## Instructions to follow
What you give must be exactly the lines of the material from the first through the line that contains "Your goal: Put", inclusive, and no others.

## Dataset excerpts

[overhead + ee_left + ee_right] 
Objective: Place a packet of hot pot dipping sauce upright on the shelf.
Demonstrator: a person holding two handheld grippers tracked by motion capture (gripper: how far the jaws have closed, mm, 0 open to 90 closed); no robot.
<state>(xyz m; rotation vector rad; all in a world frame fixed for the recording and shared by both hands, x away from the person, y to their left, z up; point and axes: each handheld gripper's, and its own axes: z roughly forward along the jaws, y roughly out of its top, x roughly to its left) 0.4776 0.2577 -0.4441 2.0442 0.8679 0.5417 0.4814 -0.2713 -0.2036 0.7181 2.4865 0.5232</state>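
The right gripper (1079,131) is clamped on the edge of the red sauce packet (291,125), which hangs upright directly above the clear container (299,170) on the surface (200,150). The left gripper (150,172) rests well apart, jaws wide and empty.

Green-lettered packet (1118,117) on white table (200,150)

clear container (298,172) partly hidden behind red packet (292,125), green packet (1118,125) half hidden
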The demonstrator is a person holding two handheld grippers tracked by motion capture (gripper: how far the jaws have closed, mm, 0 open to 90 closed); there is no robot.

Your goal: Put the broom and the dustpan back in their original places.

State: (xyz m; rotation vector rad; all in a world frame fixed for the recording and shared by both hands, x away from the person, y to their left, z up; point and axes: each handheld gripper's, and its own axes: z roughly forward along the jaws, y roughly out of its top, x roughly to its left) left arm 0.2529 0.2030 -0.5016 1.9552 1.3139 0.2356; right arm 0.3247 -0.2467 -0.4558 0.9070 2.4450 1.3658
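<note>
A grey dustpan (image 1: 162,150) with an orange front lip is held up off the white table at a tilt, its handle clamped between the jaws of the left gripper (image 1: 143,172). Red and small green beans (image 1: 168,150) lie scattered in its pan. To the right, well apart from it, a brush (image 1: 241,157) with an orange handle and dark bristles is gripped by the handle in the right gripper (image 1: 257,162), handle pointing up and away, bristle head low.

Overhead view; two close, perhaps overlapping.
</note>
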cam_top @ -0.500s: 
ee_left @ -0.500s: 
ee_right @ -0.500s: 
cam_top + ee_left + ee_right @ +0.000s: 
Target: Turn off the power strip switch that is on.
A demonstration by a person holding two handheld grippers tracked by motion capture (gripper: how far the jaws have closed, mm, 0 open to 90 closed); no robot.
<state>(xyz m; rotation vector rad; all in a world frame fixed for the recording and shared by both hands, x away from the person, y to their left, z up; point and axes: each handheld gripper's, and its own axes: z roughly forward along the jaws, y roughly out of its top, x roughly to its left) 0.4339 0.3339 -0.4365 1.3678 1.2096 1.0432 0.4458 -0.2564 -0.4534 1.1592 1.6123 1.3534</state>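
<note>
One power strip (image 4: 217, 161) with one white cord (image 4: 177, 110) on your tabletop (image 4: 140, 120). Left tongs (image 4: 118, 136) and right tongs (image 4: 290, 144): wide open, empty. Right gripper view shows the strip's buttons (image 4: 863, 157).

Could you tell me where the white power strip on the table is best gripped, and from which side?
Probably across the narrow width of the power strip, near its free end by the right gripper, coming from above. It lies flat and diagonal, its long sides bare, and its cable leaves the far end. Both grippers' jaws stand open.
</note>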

## Response for this exercise
[overhead + ee_left + ee_right] 
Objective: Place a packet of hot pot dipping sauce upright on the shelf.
Demonstrator: a person holding two handheld grippers tracked by motion capture (gripper: how far the jaws have closed, mm, 0 open to 90 closed); no robot.
<state>(xyz m; rotation vector rad; all in a world frame fixed for the recording and shared by both hands, x away from the person, y to their left, z up; point and axes: each handheld gripper's, and its own axes: z roughly forward along the jaws, y roughly out of its top, x roughly to its left) 0.4776 0.2577 -0.4441 2.0442 0.8679 0.5417 0.4814 -0.2713 -0.2036 0.7181 2.4865 0.5232</state>
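The right gripper (1079,131) is clamped on the edge of the red sauce packet (291,125), which hangs upright directly above the clear container (299,170) on the surface (200,150). The left gripper (150,172) rests well apart, jaws wide and empty.

Green-lettered packet (1118,117) on white table (200,150)

clear container (298,172) partly hidden behind red packet (292,125), green packet (1118,125) half hidden
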The demonstrator is a person holding two handheld grippers tracked by motion capture (gripper: how far the jaws have closed, mm, 0 open to 90 closed); there is no robot.

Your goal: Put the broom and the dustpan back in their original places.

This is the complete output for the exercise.